The Guardian
Efforts to stabilize a Syrian ceasefire and restart stalled peace talks face an uphill struggle in Vienna as the external powers most deeply involved in the crisis try to narrow their differences.
John Kerry, the US secretary of state, and Sergei Lavrov, the Russian foreign minister, will co-chair a meeting of the International Syria Support Group Today in an attempt to patch up an agreement reached in February on a cessation of hostilities and expedite the delivery of humanitarian aid to besieged areas.
As well as the UK, France, the EU and the Arab League, the 17-member group includes Saudi Arabia and Turkey – which are seeking the overthrow of the Syrian president, Bashar al-Assad – and Iran, his most important regional ally.
Kerry, who was involved in talks on Libya on Monday, spent the weekend in Jeddah in an apparent effort to persuade the Saudis to ensure that the anti-Assad rebels they support go along with the latest diplomatic effort, despite them having walked out of the last round of Geneva talks.
Staffan de Mistura, the UN envoy overseeing the indirect negotiations, will also be in the Austrian capital seeking support for a new round to keep the diplomatic route open, despite the apparently unbridgeable gaps between the Syrian parties.
De Mistura has estimated that more than 400,000 people have been killed in the five-year conflict, which has displaced more than half of Syria’s pre-war population of 23 million.
Arab and western officials involved said they do not expect significant achievements from the talks. The conventional wisdom regarding the current situation in Syria is that Russia is calling the shots and the US is working with it, despite the two countries’ ostensible disagreement about Assad’s fate.
“We are dealing with tactical steps, but there is nothing beyond them,” one senior Gulf diplomat told the Guardian.
Syrian rebels insist that Assad must go. The Damascus government has dismissed talk of a “political transition” and refers only to the creation of a national unity government that could include opposition elements alongside the current regime, though the president dismisses most of his opponents as “terrorists”.
According to the timetable laid down in the first Vienna talks last autumn, the transition is supposed to begin by August. If it does not, Saudi Arabia has hinted that it may provide heavier weapons to rebel forces. Kerry has referred vaguely to a plan B, but few expect dramatic change in Barack Obama’s final months in the White House.
Turkey and Qatar, key supporters of rebel groups, are resisting efforts by the Russians to include Kurds and regime-friendly opposition elements in the Geneva talks. But other Arab countries are alarmed at the strength of the al-Nusra Front, al-Qaida’s Syrian affiliate, and the Saudi-backed Jaysh al-Fateh.
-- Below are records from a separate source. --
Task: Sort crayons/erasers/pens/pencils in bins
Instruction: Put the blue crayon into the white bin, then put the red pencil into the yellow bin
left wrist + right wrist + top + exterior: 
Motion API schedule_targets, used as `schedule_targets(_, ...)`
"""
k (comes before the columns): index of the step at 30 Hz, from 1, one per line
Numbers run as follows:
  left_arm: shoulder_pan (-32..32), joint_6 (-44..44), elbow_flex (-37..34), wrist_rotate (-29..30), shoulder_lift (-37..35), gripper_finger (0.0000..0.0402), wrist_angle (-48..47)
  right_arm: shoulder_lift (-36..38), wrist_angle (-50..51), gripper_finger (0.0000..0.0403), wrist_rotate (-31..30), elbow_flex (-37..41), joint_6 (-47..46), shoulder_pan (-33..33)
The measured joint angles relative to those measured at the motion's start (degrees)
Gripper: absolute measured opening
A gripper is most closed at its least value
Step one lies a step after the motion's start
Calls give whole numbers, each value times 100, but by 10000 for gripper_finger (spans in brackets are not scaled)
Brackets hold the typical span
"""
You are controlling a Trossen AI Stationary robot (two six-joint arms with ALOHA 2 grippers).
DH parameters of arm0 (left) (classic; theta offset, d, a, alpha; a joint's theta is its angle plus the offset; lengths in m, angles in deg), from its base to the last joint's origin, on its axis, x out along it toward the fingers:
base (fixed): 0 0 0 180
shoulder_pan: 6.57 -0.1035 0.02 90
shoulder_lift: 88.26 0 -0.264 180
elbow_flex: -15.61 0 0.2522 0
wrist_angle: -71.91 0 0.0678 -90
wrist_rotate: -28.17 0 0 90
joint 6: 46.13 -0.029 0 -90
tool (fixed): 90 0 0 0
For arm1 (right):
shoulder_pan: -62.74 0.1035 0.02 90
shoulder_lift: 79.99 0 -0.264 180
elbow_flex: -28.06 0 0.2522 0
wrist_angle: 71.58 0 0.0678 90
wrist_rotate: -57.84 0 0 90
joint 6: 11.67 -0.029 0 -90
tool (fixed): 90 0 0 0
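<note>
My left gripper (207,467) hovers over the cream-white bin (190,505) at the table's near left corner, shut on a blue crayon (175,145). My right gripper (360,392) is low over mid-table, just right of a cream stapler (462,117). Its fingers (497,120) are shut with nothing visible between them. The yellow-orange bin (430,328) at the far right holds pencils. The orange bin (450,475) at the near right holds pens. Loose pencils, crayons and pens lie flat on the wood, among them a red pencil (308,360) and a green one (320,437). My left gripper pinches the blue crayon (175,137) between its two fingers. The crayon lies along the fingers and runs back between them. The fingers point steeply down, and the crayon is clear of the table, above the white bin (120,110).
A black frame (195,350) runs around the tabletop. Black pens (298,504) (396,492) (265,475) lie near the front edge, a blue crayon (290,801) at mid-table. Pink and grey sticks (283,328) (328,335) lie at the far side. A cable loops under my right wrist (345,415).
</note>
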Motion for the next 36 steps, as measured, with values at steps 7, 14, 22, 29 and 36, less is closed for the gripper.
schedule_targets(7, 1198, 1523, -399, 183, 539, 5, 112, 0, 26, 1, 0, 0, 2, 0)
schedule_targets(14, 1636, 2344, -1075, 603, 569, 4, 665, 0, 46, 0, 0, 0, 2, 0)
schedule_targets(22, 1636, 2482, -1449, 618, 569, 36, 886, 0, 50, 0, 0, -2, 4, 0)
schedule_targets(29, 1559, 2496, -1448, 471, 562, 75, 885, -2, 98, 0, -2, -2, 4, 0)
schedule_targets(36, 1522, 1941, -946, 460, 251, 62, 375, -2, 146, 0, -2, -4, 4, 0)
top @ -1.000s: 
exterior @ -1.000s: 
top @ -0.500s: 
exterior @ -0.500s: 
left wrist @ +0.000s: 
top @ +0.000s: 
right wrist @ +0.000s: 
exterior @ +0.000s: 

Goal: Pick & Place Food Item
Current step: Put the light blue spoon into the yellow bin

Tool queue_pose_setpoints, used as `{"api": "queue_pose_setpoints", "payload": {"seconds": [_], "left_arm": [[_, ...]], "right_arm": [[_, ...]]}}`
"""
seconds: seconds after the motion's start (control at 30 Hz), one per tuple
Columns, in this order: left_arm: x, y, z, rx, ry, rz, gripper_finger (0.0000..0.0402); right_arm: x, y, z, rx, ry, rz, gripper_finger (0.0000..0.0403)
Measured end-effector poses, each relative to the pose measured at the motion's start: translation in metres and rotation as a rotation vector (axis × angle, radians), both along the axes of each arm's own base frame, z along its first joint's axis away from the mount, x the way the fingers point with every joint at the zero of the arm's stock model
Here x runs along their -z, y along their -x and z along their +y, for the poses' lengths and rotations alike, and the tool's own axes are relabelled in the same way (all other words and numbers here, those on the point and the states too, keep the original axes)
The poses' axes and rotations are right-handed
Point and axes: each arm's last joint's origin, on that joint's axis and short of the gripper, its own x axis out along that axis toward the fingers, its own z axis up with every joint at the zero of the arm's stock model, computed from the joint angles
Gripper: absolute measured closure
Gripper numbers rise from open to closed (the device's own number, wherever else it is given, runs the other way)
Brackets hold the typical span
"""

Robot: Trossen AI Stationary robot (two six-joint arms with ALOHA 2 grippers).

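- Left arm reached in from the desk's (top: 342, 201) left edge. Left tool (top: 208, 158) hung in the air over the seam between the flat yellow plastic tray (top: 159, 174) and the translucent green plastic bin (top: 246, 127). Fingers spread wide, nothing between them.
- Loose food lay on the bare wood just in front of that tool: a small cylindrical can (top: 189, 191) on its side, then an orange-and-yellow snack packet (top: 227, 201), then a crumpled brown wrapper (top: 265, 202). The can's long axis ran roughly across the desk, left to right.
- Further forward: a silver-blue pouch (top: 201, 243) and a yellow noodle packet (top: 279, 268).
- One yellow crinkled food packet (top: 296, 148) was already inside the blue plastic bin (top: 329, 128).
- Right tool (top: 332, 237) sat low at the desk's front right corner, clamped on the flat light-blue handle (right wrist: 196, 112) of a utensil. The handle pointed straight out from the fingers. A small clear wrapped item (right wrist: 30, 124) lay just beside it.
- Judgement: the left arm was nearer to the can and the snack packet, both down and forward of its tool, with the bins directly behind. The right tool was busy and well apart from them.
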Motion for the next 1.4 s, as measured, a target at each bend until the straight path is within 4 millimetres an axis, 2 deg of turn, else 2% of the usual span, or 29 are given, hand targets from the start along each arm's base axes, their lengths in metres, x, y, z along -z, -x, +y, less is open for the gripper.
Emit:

Riyad Hijab, the head of the rebel higher negotiations committee, has insisted that there will be no return to Geneva unless Syrian civilians are protected from regime airstrikes, sieges are broken and thousands of prisoners are released.
“Kerry has been making noises about consequences for violations of the ceasefire, but I don’t think they have much to offer, or anything that will change things in a significant way,” one opposition adviser said.
Earlier this month, a surge in bloodshed in Aleppo wrecked the 10-week-old partial truce sponsored by Washington and Moscow that had allowed the UN-brokered talks to carry on.
Meanwhile, opposition activists reported shelling over the weekend in the besieged town of Daraya, where aid deliveries have been blocked by the Syrian government and children were filmed making cake out of mud. The UN has said conditions imposed by the regime are “unacceptable.”
The US and Russia have been urged to act on their commitment to investigate attacks with significant civilian casualties. Human Rights Watch said they should open investigations into an airstrike on a camp for displaced people and the killings of civilians by armed groups in a majority Alawite village earlier this month.
Moscow and Washington are the co-chairmen of the ISSG’s ceasefire taskforce, based in Geneva. “These recent attacks should be a test for the resolve of the US and Russia to put an end to the unlawful killing of civilians in Syria,” said HRW’s Nadim Houry.